I've seen this as a solution:
freq_words = sorted(hash, key=lambda x: (-hash[x],x))
And I've tried reading the documentation, but I'm not sure how this works and unsure what to do if I need to sort based on three conditions. Whereas this is easy to do in a JS callback function, I'm unsure of the Python syntax.
I'm coding in Python3 and cmp no longer exists, so I'm trying to figure out how to write this with just the key parameter.
Thanks!
CodePudding user response:
While the JavaScript sort
function provides two items for comparison,
the Python sorted
function provides only one item to the lambda for consideration.
The design of the Python function is for a particular cause. You take the item to be compared as input and produce a value (a key) that can be used to compare it to other items.
See:
https://docs.python.org/3/glossary.html#term-key-function
https://docs.python.org/3/library/functions.html?highlight=sorted#sorted
This is how freq_words = sorted(hash, key=lambda x: (-hash[x],x))
works:
- Pass each key of
hash
to lambda asx
. - Return a tuple containing negative of value corresponding to key
x
and the key itself. - The tuple generated from each
x
is internaly compared by Python.
In tuple comparison, the respective first item of both tuples is compared. If they are equal, the next corresponding items are compared and so on, until an inequality arises, or there are no more items.

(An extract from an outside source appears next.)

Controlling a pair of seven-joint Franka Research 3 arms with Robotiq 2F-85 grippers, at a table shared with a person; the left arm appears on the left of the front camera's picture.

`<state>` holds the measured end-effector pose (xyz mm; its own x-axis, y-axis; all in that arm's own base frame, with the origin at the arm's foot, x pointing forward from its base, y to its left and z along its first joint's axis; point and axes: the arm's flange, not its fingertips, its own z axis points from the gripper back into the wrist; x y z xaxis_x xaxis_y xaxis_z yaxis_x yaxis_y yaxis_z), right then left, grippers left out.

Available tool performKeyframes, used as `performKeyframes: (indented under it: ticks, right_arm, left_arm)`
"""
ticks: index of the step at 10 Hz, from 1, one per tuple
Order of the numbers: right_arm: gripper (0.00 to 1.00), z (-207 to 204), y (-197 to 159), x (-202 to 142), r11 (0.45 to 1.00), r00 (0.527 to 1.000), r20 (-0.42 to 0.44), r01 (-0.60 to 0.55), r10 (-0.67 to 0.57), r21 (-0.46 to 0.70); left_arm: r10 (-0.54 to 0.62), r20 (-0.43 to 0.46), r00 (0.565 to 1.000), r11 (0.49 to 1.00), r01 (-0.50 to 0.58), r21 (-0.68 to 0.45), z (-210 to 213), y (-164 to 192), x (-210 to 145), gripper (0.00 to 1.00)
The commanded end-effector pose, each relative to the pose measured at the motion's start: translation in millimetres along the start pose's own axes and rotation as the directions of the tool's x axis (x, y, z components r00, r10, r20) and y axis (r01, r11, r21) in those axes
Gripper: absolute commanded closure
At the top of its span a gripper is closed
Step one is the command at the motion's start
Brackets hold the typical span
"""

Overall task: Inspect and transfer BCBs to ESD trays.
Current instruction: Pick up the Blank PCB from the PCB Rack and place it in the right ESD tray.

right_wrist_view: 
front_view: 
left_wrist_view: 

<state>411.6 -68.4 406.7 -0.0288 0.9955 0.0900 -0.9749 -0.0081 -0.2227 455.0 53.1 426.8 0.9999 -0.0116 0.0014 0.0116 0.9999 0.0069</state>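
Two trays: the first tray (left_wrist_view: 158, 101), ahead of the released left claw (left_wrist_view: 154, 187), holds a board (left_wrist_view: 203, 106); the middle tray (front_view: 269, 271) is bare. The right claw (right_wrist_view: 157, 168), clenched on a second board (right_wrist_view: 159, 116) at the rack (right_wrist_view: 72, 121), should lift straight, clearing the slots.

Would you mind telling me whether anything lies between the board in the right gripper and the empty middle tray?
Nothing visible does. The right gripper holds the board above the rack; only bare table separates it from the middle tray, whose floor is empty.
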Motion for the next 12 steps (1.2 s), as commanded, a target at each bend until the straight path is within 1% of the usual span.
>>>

See: https://docs.python.org/3/howto/sorting.html#decorate-sort-undecorate
The negative sign causes a descending sort to occur -- a hack for numbers. While the solution works, it uses very Python specific syntax and is thus very abstract and unreadable.
A possibly less performant, but more readable sort would be:
alpha_sorted = sorted(hash.keys()) # Sort alphabetically
freq_words = sorted(alpha_sorted, key=lambda x: hash[x], reverse=True) # Sort with key
This works as Python sorting is stable. See:
https://docs.python.org/3/howto/sorting.html#sort-stability-and-complex-sorts
What is stability in sorting algorithms and why is it important?
CodePudding user response:
Essentially what is happening is the the lambda function is constructing tuples from each key, value pair in hash
, and sorting those.
So, e.g., if you have:
hsh = {'a': 10, 'ba': 8, 'bo': 8, 'c': 12, 'do': 12, 'da': 12}
then you can think of
sorted(hsh, key=lambda x: (-hsh[x], x))
as equivalent to sorting:
[(-10, 'a'), (-8, 'ba'), (-8, 'bo'), (-12, 'c'), (-12, 'do'), (-12, 'da')]
Tuples are compared element-wise, so -12 comes first, and it then compares 'c', 'do', and 'da' which get ordered: 'c', da', 'do', so our first elements are [(-12, 'c'), (-12, 'da'), (-12, 'do')]
or elements at index 3, 5 and 4 respectively, so the final output elements are the original keys at index 3, 5, and 4, namely ['c', 'da', 'do', ...]
.
If you wanted to add more conditions, e.g.:
hsh = {'a': (10, 12), 'bo': (10, 14), 'ba': (10, 14)}
(maybe the first number is counts on wikipedia, and the second is counts in some text corpus, and you want to order by: the second digit, then the first, then alphabetically, you can do:
sorted(hsh, key=lambda x: (-hsh[x][1], -hsh[x][0], x))
.
Hopefully that's enough that you can generalize from here!